# Dollar store plants?



## BigBrownTank (Aug 2, 2008)

My local dollar store has a bunch of plastic plants- some with metal "backbones" some w/o. some are cloth like matterial.

all are large, cheap, and look great.

can i use these in my fishy tank?


----------



## James0816 (Jun 19, 2009)

Not a very good idea for the ones with metal. The cloth will eventually deteriorate as well and get fraid looking. Your call on them.


----------



## susankat (Nov 15, 2008)

Its best not to use plastic/ fabric plants with wire in them. The wire can rust and cause all kinds of problems. If you don't want to buy aquarium plants artificial or real go to a hobby store and look for ones that don't have wire in them. They have several to choose from.


----------



## ladyonyx (Apr 20, 2009)

The plants without metal in them should be just fine


----------



## BigBrownTank (Aug 2, 2008)

thanks alot guys! you probobly just saved me $50 easy!


----------



## woodyg3 (Mar 24, 2009)

I would never, ever use plastic or cloth plants in an aquarium unless they came from a pet store.
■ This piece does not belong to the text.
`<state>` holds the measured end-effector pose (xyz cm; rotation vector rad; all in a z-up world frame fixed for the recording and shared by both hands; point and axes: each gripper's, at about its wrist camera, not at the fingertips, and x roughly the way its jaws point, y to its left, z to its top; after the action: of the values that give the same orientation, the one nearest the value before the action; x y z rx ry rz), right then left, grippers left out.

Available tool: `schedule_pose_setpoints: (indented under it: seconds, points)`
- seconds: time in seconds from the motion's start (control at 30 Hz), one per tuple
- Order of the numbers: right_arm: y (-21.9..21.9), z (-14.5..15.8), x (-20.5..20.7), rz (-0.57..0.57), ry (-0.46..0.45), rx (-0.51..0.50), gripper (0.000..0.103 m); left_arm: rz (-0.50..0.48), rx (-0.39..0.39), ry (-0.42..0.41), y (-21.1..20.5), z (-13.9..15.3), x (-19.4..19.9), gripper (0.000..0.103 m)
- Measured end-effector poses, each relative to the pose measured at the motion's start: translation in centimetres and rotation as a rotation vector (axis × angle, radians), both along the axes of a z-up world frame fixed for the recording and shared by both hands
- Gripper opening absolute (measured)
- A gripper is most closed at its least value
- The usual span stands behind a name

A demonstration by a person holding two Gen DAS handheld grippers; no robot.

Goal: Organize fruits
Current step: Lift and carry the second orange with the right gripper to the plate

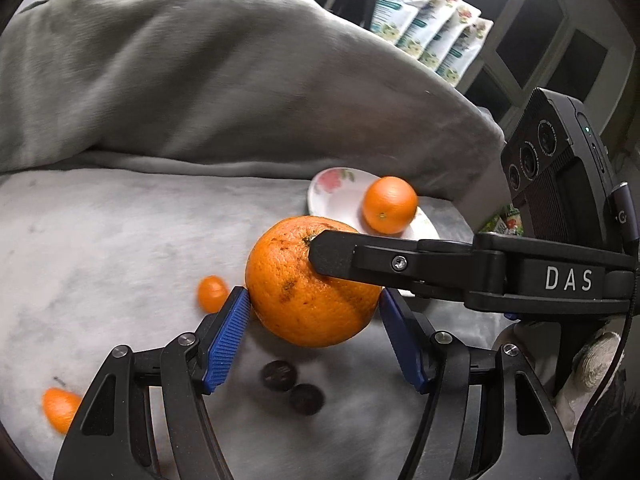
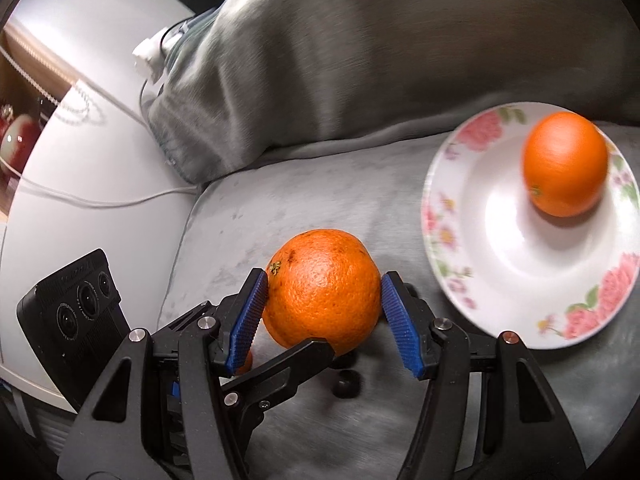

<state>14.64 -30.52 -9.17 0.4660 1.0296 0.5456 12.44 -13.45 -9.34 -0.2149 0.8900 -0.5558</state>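
Note:
A large orange (image 1: 308, 284) is held above the grey blanket between both grippers. My left gripper (image 1: 314, 316) has its blue pads touching both sides of it. My right gripper (image 2: 324, 304) also has its pads on it; its black finger (image 1: 400, 264) crosses the orange in the left wrist view. The same orange shows in the right wrist view (image 2: 322, 292). A smaller orange (image 2: 564, 164) lies on a white floral plate (image 2: 500, 248) at the right. Two small orange fruits (image 1: 212, 294) (image 1: 60, 408) and two dark round fruits (image 1: 292, 386) lie on the blanket below.
A bunched grey blanket (image 1: 200, 72) rises behind. Pouches (image 1: 436, 20) stand at the back right. A white table (image 2: 80, 140) with a cable lies left of the blanket.

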Motion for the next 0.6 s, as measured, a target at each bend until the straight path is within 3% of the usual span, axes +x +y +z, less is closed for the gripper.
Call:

You don't know what they are made out of, what dyes may have been used, what curing agents or other chemicals might be on them, etc.

Saving money means nothing if you threaten the health of your fish.

I say, Just Don't Do It!


----------



## cichlidkeeper (Jul 13, 2009)

it shouldnt be a problem. no metal wires, and make sure you boil them before putting them in your tank. that will take care of any wierd chemicals or dyes that woodyg3 is worried about.


----------